Arable farmers were the most satisfied of industry groups, while sharemilkers were the least satisfied, with barely half saying they were very satisfied or satisfied.
Twenty-four per cent of farmers perceived they had come under undue pressure from their banks over the past six months, up six points from November.
All industry groups had higher proportions compared with six months ago and all were over 20 per cent. Dairy farmers felt the most under pressure and meat and wool farmers felt the least pressure.
Forty-four per cent of farmers felt their mental wellbeing had been affected by their debt levels, interest rates, changing condition, or other forms of pressure, up three points from six months earlier.
Feds suggested reinvestment in extra customer service at this time, Langford said.
“With banks making healthy profits, we don’t want them to be forgetting our rural communities.
“When times are tough, good communication is even more important, but our May survey shows farmer satisfaction on that front has slipped a bit more, continuing the decline of the last five years.”

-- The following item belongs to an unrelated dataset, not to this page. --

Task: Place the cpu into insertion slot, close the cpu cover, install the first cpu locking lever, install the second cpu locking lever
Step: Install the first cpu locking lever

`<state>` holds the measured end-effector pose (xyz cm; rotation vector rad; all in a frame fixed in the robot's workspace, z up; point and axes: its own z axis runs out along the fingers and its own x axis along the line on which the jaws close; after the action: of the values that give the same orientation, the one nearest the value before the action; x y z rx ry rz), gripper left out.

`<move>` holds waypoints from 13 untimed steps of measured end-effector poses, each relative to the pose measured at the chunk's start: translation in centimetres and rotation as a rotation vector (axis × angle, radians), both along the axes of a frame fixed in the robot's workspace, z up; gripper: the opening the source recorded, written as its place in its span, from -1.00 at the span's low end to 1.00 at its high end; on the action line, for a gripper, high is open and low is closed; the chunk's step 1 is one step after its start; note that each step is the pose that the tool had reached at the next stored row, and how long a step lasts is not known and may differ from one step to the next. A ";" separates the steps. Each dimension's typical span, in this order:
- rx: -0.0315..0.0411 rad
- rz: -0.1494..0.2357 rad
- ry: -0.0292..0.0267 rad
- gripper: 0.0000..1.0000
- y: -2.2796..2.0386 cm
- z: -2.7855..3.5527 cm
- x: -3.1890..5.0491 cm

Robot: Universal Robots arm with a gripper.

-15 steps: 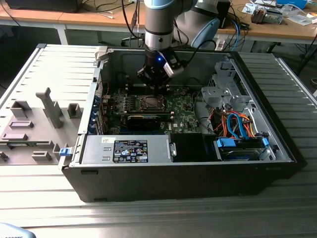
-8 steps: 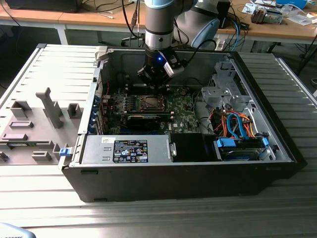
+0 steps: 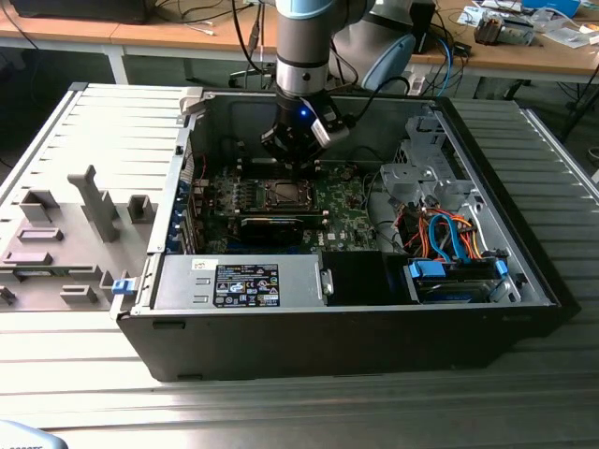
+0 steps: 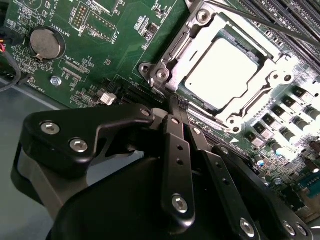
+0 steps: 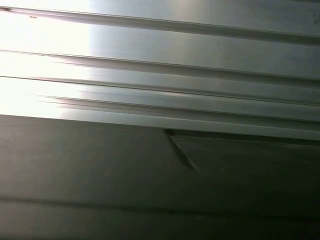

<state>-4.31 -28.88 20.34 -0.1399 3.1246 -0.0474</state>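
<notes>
Exterior view shows the arm reaching down into an open computer case (image 3: pixel 524 281) that lies on its side on a ribbed metal bench (image 3: pixel 281 412), with the end effector (image 3: pixel 298 161) hanging just above the far edge of the green motherboard (image 3: pixel 351 220). Its black fingers (image 4: pixel 177 150) appear in the second wrist view pressed together to a narrow tip with nothing between them, so it is clenched and empty. That tip sits just beside the near edge of the insertion slot (image 4: pixel 165 75), by one of its corner screws. The cpu (image 4: pixel 220 70) lies flat in the socket, its pale metallic face showing through the square window of the cpu cover (image 4: pixel 270 75), which lies down over it. A thin locking lever (image 4: pixel 260 22) runs along the far side of the socket. A round coin battery (image 4: pixel 46 42) sits on the board well apart from the socket. Toward the exterior view's right end of the case are blue and orange cables (image 3: pixel 449 238), and a labelled power supply (image 3: pixel 239 281) lies along the case's near edge.
</notes>
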 end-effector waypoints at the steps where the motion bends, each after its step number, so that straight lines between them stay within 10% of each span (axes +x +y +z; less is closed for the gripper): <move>1: 0.0004 0.000 0.0009 -0.79 -0.01 -0.03 0.07; 6: 0.0099 0.000 0.0034 -0.79 -0.02 -0.21 0.17; 10: 0.0374 0.000 0.0033 -0.79 -0.02 -0.23 0.17; 13: 0.0387 0.000 0.0030 -0.79 -0.01 0.36 0.18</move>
<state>-4.14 -28.89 20.70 -0.1402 3.1262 0.0132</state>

Other key results from the Federated Farmers survey
- 79 per cent of farmers said they had a mortgage, up two points from November. Over the past six months, the average farm mortgage value has increased from $4.19 million to $4.31m while the median increased from $2.5m to $2.8m.
- The average mortgage interest rate increased from 6.29 per cent to 7.84 per cent, up 155 basis points since November (and up 405 basis points since its lowest point in May 2021). Sharemilkers had the highest average of 8.41 per cent.

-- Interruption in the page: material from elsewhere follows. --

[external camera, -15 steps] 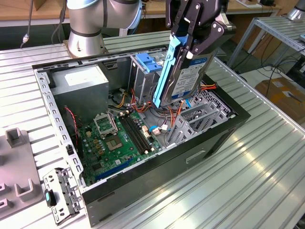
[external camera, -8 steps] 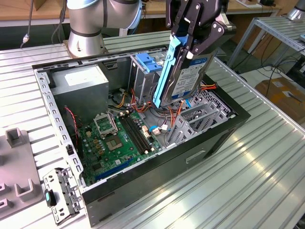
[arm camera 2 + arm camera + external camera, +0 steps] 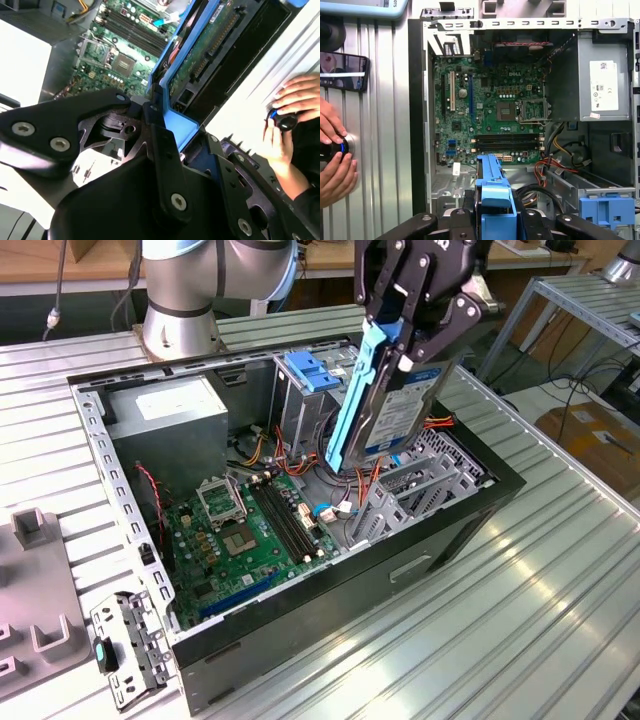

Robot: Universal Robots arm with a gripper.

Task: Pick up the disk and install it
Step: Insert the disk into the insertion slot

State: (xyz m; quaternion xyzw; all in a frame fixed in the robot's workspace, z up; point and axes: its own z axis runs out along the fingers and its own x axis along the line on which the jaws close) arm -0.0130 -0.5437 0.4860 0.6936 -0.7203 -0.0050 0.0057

- Overall, 2.1 per cent of farmers were paying a mortgage interest rate of less than 5 per cent, down from 10.1 per cent in November (and from a peak of 91.5 per cent in May 2021). Meanwhile, 1.8 per cent were paying a rate higher than 10 per cent, compared with 0.3 per cent in November.
- 74 per cent of farmers had an overdraft facility, a little higher than in November.
- The average overdraft interest rate increased from 8.59 per cent to 10.07, up 148 basis points since November (and up 379 points since its lowest point in November 2021). Dairy had the highest average of 10.49 per cent.
- Only 0.3 per cent of farmers were paying an overdraft interest rate less than 5 per cent, almost the same as in November (and down from a peak of 20 per cent in November 2021). Meanwhile, 35 per cent were paying more than 10 per cent, up from 14 per cent in November 2022.
- More farmers had budgets compared to six months ago. This reflects tougher times financially from falling incomes and rising costs. 68 per cent of farmers had an up-to-date budget for the 2022-23 season and 41 per cent had an up-to-date budget for the upcoming 2023-24 season. Both are record highs since the survey began in 2015.